AGREEMENT OF 14th JULY 1999
United Kingdom and Argentine delegations met in London on 13 and 14 July in a constructive and friendly atmosphere, to continue the dialogue begun in London on 26 and 27 May and continued in New York on 2 July. The United Kingdom delegation was led by the Secretary of State, Robin Cook, and the Argentine delegation by the Minister of Foreign Affairs, Trade and Worship, Guido Di Tella. The United Kingdom delegation included members of the Falkland Islands Legislative Council.
The two Ministers recalled the Joint Statements made by the United Kingdom and Argentine delegations in Madrid on 19 October 1989 and 15 February 1990, which made possible the normalisation of relations between the two countries, and the re-establishment of successful co-operation in the bilateral sphere. They agreed that the formula on sovereignty in paragraph 2 of the Joint Statement of 19 October 1989 applied to this Joint Statement and to its consequences.
They welcome the improved understanding and degree of reconciliation in the bilateral relationship marked by the exchange of visits of the President of Argentina in October 1998 and HRH The Prince of Wales in March 1999.
The two parties reached agreement on the following points.
II Access and Air Services
1. Argentine citizens will be able to visit the Falkland Islands, on their own passports. This provision applies equally to Argentine citizens travelling by air and sea.
2. Full support for the immediate resumption of direct scheduled civil air services between Chile and the Falkland Islands by Lan Chile or any other carrier agreed between the Parties. From 16 October 1999, these services will include stops in mainland Argentina, where they will be able to take on and discharge passengers, cargo and mail.
3. The possibility of flights between the Falkland Islands and third countries was welcomed with the option, from 16 October 1999, of making stops in mainland Argentina.
In the light of the shared commitment to the maintenance and conservation of fish stocks in the South Atlantic, existing levels of cooperation between the United Kingdom and Argentina will be enhanced. In this context officials will meet shortly to consider the question of the relative stability of fish stocks, poaching, and other questions related to it and to recommend coordinated programmes of practical measures with the objective of putting them in place before 9 October 1999.
IV Confidence Building
1. With a view to the further development of reconciliation and mutual understanding: a memorial to members of the Argentine armed services killed in action in 1982 will be constructed at the Argentine cemetery in the Falkland Islands.
2. The Argentine Government is prepared to look at the question of toponomy in the Falkland Islands.

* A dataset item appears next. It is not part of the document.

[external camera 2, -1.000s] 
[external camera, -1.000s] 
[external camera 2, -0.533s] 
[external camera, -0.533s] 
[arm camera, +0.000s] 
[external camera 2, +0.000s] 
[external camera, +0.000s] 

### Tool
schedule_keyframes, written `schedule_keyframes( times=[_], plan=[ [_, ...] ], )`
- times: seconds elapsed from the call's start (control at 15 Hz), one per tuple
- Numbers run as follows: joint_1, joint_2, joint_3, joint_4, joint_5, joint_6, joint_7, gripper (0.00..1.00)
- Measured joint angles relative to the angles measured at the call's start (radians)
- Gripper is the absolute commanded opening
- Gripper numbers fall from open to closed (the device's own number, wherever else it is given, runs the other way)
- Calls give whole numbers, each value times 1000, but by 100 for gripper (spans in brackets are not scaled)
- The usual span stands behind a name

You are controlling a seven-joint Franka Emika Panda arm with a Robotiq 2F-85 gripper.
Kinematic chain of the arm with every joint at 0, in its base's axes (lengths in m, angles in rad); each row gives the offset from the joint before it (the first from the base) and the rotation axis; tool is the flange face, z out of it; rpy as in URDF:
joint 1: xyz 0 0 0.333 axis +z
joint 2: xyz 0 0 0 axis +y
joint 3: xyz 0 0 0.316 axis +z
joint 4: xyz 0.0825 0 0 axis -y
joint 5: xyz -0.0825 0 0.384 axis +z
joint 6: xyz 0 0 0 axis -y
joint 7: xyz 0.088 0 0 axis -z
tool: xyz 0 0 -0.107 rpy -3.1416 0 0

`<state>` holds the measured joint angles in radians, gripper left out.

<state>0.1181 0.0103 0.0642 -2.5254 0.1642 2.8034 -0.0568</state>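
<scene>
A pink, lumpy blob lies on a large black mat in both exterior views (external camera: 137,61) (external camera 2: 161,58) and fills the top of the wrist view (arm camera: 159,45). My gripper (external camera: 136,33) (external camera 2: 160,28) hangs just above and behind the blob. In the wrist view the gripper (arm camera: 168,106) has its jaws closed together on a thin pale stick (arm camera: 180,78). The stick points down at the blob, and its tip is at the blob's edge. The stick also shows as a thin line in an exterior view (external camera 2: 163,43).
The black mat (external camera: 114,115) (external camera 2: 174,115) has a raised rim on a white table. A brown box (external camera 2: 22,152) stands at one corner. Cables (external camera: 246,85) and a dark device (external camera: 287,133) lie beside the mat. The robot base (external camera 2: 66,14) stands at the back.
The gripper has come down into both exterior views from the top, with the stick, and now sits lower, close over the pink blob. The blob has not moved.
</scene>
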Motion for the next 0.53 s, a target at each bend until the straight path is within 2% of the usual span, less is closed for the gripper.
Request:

To that end it will continue to consult the appropriate national institutions.
3. As the Prime Minister of the United Kingdom and the President of Argentina agreed in October 1998, the two Governments will continue to work together to evaluate the feasibility and cost of clearing the land mines still present in the Falkland Islands.
1. The implementation of the arrangements detailed in this joint statement will be recorded in an exchange of letters between the two Governments.
2. The Governments will jointly send the text of the present statement and the accompanying letters, in English and Spanish, to the Secretary-General of the United Nations for distribution as an official document of the General Assembly under the appropriate item of the Agenda of the next regular session.
3. This joint statement, as well as the arrangements deriving from it, will be kept under review by the two Governments.
The document was signed by Foreign Secretary Robin Cook for Britain and by Foreign Minister Guido Di Tella for Argentina. Two Falklands Councillors, Michael Summers and Sharon Halford, who were technically members of the British delegation, signed as witnesses.
Note (by the Editor of the Falkland Islands Newsletter of the Falkland Islands Association) - The word toponymy (not toponomy) in the Joint Statement is the study of place names. The reference to it in Article IV.2 is an undertaking by the Argentines to remove the offensive names that were imposed on the Falklands during the Argentine occupation in 1982, the best known of these being the name "Puerto Argentina" for Stanley.